→ WORK REQUEST: In the material below, find the line that contains "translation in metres" and the line that contains "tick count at", then write out exactly those two lines and everything between them.

→ RECORDS TO USE:
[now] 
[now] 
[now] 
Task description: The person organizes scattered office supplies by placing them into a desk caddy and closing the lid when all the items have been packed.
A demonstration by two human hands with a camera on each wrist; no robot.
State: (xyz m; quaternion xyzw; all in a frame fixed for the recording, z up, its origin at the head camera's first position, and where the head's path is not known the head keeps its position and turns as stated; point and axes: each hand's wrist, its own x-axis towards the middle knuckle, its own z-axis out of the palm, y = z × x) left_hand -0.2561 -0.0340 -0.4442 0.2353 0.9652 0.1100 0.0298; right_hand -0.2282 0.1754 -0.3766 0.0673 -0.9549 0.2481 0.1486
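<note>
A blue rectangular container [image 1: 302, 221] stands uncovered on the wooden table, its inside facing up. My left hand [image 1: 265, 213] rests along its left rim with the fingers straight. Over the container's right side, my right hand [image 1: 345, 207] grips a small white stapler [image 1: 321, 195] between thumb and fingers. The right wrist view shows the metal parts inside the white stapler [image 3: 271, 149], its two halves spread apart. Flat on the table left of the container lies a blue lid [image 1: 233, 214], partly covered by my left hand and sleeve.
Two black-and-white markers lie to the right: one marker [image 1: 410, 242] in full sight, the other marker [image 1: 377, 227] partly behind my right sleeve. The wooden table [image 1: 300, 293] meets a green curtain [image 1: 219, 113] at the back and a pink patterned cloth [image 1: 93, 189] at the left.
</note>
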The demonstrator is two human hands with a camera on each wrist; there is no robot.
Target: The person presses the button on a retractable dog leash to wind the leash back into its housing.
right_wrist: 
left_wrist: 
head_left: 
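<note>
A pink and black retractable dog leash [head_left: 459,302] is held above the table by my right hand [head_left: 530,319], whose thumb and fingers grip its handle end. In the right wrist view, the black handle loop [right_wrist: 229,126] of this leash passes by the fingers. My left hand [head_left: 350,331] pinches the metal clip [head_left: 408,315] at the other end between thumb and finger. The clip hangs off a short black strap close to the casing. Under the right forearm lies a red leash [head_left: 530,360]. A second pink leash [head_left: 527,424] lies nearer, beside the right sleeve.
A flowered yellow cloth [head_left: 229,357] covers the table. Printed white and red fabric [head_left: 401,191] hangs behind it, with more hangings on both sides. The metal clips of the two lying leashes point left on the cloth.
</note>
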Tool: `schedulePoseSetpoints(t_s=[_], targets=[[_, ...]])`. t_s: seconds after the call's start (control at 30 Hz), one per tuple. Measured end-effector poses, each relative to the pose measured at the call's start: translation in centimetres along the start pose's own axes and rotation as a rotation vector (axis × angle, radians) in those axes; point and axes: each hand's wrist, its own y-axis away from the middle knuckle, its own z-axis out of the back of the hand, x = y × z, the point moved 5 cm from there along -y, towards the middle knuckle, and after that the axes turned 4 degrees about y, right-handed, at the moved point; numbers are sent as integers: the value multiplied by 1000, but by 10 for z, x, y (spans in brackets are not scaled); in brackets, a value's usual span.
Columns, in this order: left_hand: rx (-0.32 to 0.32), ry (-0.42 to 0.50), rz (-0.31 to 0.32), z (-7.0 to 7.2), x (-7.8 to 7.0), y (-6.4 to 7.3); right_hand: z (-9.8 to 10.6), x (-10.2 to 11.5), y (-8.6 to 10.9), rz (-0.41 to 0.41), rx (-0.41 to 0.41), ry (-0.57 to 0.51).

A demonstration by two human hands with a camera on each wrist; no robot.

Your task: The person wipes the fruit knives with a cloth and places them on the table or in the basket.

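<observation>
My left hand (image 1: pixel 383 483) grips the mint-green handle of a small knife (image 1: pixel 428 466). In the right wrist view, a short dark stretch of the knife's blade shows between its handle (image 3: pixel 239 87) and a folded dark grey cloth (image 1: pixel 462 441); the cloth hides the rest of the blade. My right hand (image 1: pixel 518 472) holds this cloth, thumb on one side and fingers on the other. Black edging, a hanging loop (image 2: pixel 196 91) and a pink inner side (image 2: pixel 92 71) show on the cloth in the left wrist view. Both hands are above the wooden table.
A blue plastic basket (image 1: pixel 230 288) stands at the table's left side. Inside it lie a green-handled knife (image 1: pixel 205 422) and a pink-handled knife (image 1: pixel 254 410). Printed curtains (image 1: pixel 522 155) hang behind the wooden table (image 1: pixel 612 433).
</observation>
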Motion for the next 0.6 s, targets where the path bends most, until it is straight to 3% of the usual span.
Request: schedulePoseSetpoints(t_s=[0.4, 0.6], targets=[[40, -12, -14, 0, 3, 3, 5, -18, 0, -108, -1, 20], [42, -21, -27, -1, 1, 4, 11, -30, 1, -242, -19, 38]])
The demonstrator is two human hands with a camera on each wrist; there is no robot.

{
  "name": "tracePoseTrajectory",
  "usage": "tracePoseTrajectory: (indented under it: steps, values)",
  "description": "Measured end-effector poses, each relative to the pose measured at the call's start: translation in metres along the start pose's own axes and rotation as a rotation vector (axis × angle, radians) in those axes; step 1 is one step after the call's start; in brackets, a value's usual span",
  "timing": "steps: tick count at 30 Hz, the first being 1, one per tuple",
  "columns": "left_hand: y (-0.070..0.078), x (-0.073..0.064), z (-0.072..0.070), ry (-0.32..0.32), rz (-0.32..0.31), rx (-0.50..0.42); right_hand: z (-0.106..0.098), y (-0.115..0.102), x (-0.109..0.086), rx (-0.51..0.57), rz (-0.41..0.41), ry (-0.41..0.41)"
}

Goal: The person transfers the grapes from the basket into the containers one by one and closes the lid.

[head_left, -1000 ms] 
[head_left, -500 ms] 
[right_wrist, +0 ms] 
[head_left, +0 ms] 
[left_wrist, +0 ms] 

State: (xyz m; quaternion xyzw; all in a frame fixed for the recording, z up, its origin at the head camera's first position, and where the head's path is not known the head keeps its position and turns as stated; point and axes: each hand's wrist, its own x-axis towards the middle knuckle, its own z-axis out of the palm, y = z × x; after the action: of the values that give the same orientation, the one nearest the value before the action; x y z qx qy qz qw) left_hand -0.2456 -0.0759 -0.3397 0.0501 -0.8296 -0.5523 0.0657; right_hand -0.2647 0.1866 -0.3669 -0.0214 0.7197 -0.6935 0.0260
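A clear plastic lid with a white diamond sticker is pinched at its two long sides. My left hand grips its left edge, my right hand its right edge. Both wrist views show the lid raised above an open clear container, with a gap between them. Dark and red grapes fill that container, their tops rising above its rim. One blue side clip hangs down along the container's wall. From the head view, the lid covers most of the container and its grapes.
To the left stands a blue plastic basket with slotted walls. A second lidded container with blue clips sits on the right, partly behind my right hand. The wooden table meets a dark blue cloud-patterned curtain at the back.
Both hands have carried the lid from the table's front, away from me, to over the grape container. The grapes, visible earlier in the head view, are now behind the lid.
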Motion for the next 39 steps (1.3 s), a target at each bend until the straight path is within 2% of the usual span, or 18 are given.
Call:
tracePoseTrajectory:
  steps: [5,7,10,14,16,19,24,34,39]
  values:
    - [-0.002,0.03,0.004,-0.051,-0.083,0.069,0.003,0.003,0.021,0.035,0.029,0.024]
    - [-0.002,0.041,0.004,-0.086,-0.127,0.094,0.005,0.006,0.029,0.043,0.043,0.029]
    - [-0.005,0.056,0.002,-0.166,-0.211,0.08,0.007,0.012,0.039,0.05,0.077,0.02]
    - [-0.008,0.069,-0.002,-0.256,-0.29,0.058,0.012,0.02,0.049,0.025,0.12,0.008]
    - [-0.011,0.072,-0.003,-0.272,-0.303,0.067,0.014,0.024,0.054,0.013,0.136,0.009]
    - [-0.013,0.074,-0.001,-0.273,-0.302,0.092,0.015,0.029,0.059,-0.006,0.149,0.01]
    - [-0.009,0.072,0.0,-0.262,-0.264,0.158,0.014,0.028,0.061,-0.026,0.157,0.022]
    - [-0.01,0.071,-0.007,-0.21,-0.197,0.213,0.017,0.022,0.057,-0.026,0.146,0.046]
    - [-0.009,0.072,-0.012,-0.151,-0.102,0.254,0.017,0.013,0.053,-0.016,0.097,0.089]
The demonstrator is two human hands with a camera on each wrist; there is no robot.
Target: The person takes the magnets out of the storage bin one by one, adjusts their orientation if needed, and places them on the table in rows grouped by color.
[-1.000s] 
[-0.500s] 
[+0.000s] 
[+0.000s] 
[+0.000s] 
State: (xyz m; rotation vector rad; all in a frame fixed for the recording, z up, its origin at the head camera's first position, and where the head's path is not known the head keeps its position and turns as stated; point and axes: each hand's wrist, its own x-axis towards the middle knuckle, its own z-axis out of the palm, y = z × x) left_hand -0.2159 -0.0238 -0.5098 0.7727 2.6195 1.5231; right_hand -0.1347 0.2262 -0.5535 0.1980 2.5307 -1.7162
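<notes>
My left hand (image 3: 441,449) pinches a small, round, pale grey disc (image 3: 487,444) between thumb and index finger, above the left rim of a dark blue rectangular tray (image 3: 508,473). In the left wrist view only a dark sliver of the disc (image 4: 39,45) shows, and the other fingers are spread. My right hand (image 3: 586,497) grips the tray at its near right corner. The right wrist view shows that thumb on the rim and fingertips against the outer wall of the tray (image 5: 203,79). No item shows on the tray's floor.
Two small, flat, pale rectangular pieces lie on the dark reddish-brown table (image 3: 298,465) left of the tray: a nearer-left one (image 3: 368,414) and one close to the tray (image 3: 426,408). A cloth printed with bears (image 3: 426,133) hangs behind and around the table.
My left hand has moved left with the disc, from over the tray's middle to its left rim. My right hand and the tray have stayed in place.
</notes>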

→ ANSWER SECTION:
  "description": "Measured end-effector poses, each relative to the pose measured at the call's start: translation in metres along the start pose's own axes and rotation as a rotation vector (axis × angle, radians) in those axes; step 1 is one step after the call's start; in brackets, a value's usual span",
  "timing": "steps: tick count at 30 Hz, the first being 1, one per tuple",

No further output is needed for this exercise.